Getting Irate So That You Don't Have To

Getting Irate So That You Don't Have To

Tuesday, 28 April 2009

Just When You Think Things Couldn't Get Any Worse...

...it seems we're on the verge of a global pandemic.

Not to panic. We've been here before, with Bird Flu, SARS etc.. Nothing much came of them.









Rather than the somewhat melodramatic face-mask solution favoured by some, the Womble recommends instead the greatest medicinal breakthrough of all time....

The Womble swears by the anti-biotic capabilities of Scotch whisky, and has no hesitation in prescribing liberal quantities to all his readers.

The best thing to come out of Scotland. (With the possible exception of the M6).

2 comments:

W. S. Badfellowe said...

I'm old enough to remember when we could only afford epidemics.

With each new pandemic and each fresh flight of Air Farce One over a New York building site (ahem!) one does get the sense of a world population being herded about a field in artistic patterns like sheep in a sheepdog contest.
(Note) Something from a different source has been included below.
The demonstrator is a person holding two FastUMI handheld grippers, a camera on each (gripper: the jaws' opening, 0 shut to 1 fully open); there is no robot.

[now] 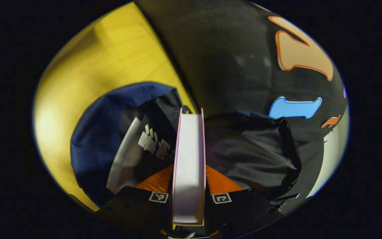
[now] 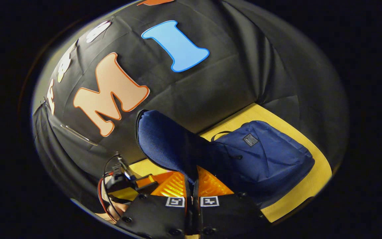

Whistle whistle - make 'em run to the left. Whistle whistle - make 'em run back to the right. Whistle whistle - cut those ones out there and put 'em in that pen, Boy, then take the rest back to the main field.

Baaaaaaaaaaaa.

I like a nice, civilised "beginner's" whisky - Jura's my favourite. I refuse to make my Molotov cocktails from any other sort of bottle.

Man in a Shed said...

Man in a Shed is partial to the odd drop of the water of life.

Glen Moray is to be recommended.

I started drinking Whisky when faced with the alternative of Scottish Beer living in Edinburgh. Though to be far some pints 70 & 80 schilling were passable given the alternatives.

A generous double is recommended before reading the govt's plan for the flu pandemic.